Hmm,If you are meeting him for the first time, you will think he is 15.But once you get to know him,things will change.You will think he is all of two years old(And G , thats NOT a compliment!!).That being said,he took my cherished position.(Well, I am so used to being the youngest in any group of people,but he snatched it away from me in the "Kuttisuvars").
Its been around seven months since we all landed inthe US of A.Not for G.He talks and walks like he owns the place,with an accent that he thinks puts even the ABCD chicks he tries to "correct" to shame.
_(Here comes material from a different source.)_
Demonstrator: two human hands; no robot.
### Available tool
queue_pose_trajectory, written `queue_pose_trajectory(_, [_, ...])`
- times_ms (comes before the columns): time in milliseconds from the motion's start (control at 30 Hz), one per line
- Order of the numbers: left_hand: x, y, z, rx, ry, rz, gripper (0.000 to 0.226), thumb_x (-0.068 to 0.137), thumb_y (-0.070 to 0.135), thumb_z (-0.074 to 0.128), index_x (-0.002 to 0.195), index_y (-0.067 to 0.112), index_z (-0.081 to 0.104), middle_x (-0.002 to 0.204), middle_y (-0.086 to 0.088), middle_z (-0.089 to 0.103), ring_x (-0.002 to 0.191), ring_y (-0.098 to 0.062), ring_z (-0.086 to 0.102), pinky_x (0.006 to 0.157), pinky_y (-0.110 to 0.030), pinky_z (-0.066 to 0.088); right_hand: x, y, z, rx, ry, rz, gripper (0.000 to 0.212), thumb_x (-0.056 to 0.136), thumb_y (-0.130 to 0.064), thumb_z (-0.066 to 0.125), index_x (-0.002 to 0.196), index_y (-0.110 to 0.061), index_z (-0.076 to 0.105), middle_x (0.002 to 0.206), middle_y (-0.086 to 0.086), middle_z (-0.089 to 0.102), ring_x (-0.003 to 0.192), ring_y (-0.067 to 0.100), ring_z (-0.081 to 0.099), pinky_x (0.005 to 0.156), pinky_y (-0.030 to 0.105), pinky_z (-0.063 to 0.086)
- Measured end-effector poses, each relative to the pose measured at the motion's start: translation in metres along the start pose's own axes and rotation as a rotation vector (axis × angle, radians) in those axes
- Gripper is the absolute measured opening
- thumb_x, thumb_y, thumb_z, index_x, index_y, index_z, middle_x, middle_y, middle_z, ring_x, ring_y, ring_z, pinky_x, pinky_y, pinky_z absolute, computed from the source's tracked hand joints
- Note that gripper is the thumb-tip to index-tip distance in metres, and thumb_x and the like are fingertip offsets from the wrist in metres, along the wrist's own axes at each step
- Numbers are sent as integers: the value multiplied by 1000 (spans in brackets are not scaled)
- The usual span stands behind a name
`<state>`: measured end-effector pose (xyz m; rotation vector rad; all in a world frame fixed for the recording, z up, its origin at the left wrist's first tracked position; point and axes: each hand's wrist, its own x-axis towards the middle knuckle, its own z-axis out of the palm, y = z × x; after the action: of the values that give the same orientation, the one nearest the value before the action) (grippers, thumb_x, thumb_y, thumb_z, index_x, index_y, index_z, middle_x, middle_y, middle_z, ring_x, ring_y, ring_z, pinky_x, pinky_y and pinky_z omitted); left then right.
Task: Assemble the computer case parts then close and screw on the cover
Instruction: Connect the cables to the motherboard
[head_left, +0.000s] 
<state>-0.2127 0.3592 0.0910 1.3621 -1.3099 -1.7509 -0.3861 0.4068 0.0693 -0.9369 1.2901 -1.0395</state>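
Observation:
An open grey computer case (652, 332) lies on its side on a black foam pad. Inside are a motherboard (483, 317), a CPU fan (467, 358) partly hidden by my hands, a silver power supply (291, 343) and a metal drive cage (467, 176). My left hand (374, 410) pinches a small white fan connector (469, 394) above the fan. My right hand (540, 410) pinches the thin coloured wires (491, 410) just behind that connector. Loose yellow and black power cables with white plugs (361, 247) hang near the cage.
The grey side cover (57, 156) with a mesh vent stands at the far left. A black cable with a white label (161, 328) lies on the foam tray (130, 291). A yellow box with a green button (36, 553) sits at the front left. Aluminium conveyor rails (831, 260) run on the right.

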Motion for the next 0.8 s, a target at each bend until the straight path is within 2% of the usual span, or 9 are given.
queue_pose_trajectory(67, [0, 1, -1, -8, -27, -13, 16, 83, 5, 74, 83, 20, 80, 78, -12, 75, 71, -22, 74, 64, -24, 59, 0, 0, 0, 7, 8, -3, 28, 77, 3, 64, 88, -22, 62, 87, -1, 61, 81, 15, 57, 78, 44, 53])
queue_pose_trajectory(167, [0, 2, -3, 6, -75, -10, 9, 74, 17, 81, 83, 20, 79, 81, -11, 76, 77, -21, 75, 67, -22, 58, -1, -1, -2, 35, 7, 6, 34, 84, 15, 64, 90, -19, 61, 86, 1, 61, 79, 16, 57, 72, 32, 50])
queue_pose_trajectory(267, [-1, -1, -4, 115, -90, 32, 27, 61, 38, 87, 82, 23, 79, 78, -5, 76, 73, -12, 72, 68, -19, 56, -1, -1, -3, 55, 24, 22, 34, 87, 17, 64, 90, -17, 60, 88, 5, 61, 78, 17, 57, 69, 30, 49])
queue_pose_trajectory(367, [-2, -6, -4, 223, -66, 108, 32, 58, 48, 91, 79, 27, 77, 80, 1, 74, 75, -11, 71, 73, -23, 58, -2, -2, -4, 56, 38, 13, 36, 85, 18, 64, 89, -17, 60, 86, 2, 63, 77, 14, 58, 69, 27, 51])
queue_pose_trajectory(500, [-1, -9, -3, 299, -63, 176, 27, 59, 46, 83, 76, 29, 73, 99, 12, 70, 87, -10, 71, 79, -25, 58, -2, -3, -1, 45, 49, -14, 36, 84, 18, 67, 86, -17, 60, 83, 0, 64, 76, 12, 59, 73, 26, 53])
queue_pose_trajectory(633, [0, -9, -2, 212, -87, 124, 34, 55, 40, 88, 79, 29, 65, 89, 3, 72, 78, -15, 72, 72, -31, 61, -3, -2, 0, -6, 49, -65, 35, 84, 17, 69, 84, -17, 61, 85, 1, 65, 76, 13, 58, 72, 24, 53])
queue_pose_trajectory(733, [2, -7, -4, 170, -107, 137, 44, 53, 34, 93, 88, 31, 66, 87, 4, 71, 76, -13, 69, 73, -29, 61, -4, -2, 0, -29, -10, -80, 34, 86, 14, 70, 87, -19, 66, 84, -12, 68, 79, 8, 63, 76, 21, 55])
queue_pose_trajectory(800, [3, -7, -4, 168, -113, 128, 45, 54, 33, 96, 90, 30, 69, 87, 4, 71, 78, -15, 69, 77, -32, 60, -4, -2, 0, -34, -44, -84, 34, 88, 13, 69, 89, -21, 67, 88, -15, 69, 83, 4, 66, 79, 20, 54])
Hmm,you would think a normal Desi veggie guy can eat pretty much anything veggie available in the US.Our guy cant eat tomato,onions,spicy food, tea or coffee.Hmm, and just when you sympathetically offer him the option of cereals,surprise ! seems like acid reflux is not the end of his woes-lactose intolerance!!!Cut to reality and u can see this guy peacefully sitting in Thai Express hogging away a Thai fried rice - spice levels of 5/6 :))And the next thing you know "kiddo"'s grandmom is flown all the way from India to take care of him!!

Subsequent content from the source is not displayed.